Getting Started
To quickly get started with querying data, we first need to know which content (datasets or data tables) the data lake contains. This will help us understand how to effectively query and utilize the available data resources.
Python
Firstly, install the beacon-api
package: This will also install its dependencies.
pip install beacon-api
Example Usage
from beacon_api import *
# Create a Beacon client and connect to a Beacon Instance
client = Client("http://localhost:8080")
# List the available datasets
print(client.list_datasets())
# List the available data tables/data collections
print(client.list_tables())
# Easiest way to use Beacon is via the data tables/data collections.
tables = client.list_tables()
# List available columns and the stored data type from a specific data table/collection
print(tables['argo'].get_table_schema())
table_query = tables['argo'].query()
table_query.add_select_column("column_name_1")
table_query.add_select_column("column_name_2")
table_query.add_select_column("column_name_3")
# Add a numeric range (can also be strings or datetime)
table_query.add_range_filter("column_name", 10, 30)
# Add a time range
table_query.add_range_filter("column_name2", "2010-01-01T00:00:00", "2010-12-31T23:59:59")
# Add equals filter
table_query.add_equals_filter("column_name3", "some_station")
# Add filter to filter out all the null values from the query
table_query.add_is_null_filter("column_name")
# Materialize and execute the query by calling to_pandas_dataframe()

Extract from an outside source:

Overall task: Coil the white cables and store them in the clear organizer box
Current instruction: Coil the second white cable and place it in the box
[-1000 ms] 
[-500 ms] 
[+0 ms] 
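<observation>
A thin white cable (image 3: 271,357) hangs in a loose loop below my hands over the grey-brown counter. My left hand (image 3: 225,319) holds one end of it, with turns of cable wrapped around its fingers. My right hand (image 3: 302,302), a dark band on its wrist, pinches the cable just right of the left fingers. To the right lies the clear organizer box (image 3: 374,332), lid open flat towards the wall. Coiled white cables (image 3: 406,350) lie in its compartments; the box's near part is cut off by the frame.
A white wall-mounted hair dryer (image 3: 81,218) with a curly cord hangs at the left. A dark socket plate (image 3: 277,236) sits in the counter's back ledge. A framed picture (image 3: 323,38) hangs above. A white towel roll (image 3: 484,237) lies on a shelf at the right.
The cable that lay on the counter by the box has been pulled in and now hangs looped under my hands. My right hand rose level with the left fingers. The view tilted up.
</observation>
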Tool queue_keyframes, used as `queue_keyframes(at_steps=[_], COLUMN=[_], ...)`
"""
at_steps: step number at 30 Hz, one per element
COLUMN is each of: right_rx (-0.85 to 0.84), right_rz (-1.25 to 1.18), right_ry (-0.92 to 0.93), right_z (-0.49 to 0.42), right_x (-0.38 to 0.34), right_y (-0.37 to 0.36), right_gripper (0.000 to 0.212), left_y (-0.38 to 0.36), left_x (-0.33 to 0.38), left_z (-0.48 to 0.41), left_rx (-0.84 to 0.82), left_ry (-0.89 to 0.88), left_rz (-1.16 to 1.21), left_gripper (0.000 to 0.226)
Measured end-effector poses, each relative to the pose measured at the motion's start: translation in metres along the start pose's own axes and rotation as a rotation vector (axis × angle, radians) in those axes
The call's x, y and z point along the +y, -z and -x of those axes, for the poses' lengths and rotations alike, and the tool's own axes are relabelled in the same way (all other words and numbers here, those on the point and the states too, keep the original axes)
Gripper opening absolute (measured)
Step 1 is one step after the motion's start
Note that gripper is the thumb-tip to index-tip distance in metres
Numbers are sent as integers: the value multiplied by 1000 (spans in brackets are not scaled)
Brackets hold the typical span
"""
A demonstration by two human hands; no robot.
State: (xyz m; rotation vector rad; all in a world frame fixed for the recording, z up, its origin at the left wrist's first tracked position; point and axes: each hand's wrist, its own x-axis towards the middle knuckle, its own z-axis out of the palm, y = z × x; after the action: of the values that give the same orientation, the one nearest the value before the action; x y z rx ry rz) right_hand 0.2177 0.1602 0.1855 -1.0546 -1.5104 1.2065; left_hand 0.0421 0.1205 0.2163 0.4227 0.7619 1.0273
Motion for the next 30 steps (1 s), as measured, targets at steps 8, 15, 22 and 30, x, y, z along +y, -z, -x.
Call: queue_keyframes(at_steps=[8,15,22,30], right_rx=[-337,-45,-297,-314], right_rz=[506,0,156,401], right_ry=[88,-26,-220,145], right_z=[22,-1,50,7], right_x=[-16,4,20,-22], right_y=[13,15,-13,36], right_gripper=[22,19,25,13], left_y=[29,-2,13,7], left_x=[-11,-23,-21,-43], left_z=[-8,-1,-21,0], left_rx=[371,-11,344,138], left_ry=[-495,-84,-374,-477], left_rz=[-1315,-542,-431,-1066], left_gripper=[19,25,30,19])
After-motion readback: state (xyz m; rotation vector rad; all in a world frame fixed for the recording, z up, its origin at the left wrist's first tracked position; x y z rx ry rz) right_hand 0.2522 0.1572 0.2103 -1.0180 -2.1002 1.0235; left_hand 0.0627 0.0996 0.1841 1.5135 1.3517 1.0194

df = table_query.to_pandas_dataframe()
print(df)
Rest-API
Beacon provides a RESTful API for working with the data lake. Libraries are available for various programming languages to simplify the process of making API calls. Eg. the beacon-api
Python package.
Querying Datasets
To learn which datasets are available use the following http GET request:
GET /api/datasets
This will return a list of datasets available in the data lake.
Once we know which datasets are available, we can list the schema of the datasets using the following http GET request: The schema will provide information about the structure of the datasets, including the names and types of the columns.
GET /api/dataset-schema?file=example1.nc
Querying Data Tables
To learn which data tables are available use the following http GET request:
GET /api/tables
This will return a list of data tables available in the data lake. Once we know which data tables are available, we can list the schema of the data tables using the following http GET request:
The schema will provide information about the structure of the data tables, including the names and types of the columns.
GET /api/table-schema?table=example1